● ABOUT THIS TASK
An exact retyping of all lines below is the answer; pictures do not belong in it.

● DATA EXCERPT

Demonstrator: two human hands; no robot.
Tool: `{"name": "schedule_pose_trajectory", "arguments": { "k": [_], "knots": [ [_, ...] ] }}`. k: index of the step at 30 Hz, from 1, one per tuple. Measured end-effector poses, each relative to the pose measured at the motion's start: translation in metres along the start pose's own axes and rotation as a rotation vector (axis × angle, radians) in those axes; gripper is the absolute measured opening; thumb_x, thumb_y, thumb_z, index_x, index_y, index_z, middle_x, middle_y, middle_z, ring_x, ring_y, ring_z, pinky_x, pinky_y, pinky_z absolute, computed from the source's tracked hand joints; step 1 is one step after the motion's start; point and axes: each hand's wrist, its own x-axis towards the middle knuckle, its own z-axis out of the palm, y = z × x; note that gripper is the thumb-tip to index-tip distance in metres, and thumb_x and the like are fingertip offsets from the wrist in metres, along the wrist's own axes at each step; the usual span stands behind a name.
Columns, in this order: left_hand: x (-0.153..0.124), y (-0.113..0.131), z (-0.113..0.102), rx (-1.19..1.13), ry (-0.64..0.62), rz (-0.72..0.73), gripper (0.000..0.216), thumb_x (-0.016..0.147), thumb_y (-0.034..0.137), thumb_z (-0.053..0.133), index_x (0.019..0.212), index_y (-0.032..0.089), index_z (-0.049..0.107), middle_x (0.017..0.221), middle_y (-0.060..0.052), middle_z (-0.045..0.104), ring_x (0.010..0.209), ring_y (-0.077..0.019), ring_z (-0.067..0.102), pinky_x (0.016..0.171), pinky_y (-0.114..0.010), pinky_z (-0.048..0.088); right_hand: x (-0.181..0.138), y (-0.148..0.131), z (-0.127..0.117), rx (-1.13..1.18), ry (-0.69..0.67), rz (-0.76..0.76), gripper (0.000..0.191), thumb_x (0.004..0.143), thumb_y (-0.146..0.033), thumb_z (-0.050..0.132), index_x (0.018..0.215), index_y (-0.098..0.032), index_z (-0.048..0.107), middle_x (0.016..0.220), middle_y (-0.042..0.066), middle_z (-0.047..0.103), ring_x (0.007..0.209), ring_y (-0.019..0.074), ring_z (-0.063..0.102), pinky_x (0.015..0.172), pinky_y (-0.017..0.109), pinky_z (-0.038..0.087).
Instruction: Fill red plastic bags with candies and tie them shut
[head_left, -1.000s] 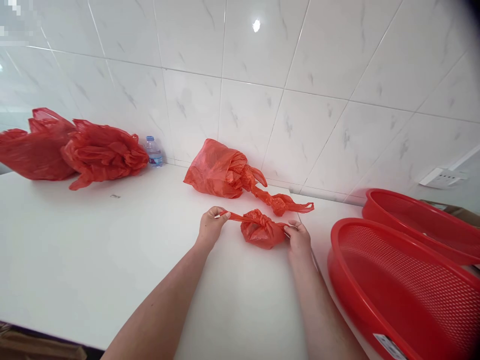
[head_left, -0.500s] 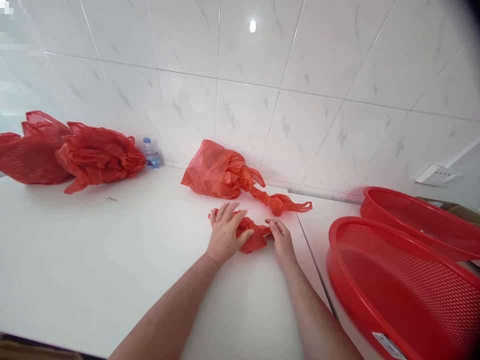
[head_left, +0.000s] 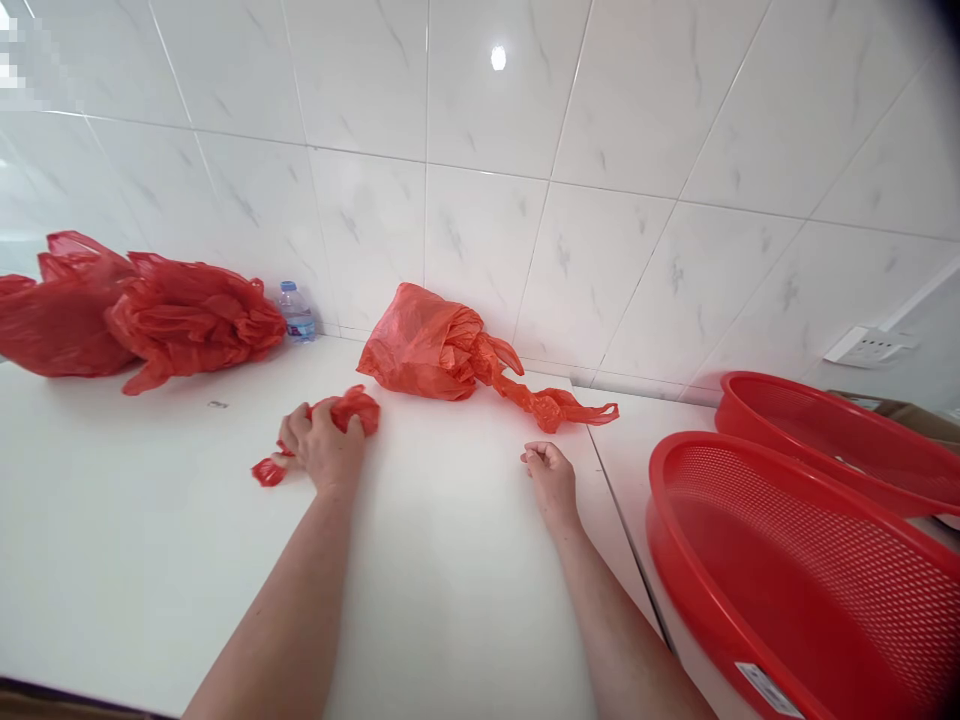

● REPLY
Demonstrator: two human hands; no robot.
Tool: `{"name": "schedule_pose_trajectory", "arguments": { "k": [_], "knots": [ [_, ...] ] }}`. k: index of the step at 30 Hz, from 1, one per tuple. Measured end-effector poses, each relative to the pose measured at the motion's start: translation in metres along the start pose's own axes and rotation as a rotation vector (axis × angle, radians) in those axes; gripper is the absolute measured opening; thumb_x, thumb_y, thumb_z, index_x, index_y, index_z, middle_x, middle_y, middle_z, ring_x, ring_y, ring_z, pinky_x, pinky_y, pinky_z absolute, computed from the source's tracked hand joints; step 1 is one step after the motion's start; point and axes: each hand's wrist, its own x-axis towards the middle knuckle, its own z-axis out of the palm, y = z × x; note that gripper is the thumb-tip to index-tip distance in metres, and thumb_x and the like are fingertip offsets from the wrist in metres, along the wrist's own axes at each step; the usual span stands behind a name.
Columns, in this order: left_hand: x (-0.153..0.124), y (-0.113..0.131), z (-0.113..0.102), rx (-1.19..1.13), ry (-0.64..0.62), rz (-0.72..0.73), gripper (0.000..0.216), thumb_x (-0.016..0.147), thumb_y (-0.034..0.137), thumb_z (-0.053..0.133), index_x (0.019..0.212), index_y (-0.032..0.089), index_z (-0.049..0.107), middle_x (0.017..0.221), middle_y (-0.060..0.052), middle_z (-0.045..0.104), ring_x (0.010..0.209), ring_y (-0.077..0.019), ring_z (-0.067..0.102), pinky_x (0.016..0.171), pinky_y (-0.114..0.010), pinky_z (-0.048..0.088); right_hand: x (-0.181..0.138), y (-0.148..0.131), z (-0.127..0.117), rx (-1.13..1.18), ry (-0.69..0.67), rz (-0.76..0.76), gripper (0.000..0.191), thumb_x (0.004..0.143), thumb_y (-0.146..0.033), thumb_z (-0.050..0.132), index_x (0.018..0.215), index_y (-0.098..0.032), index_z (-0.048..0.107), middle_x (0.016..0.220), middle_y (-0.042..0.066), middle_z (-0.047..0.103), ring_x (0.007..0.209), ring_y (-0.019..0.074), ring_z (-0.063..0.102), pinky_x (0.015..0.172), pinky_y (-0.017..0.109), pinky_z (-0.038..0.087).
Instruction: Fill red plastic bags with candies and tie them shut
[head_left, -1.000s] 
[head_left, -0.500s] 
[head_left, +0.000s] 

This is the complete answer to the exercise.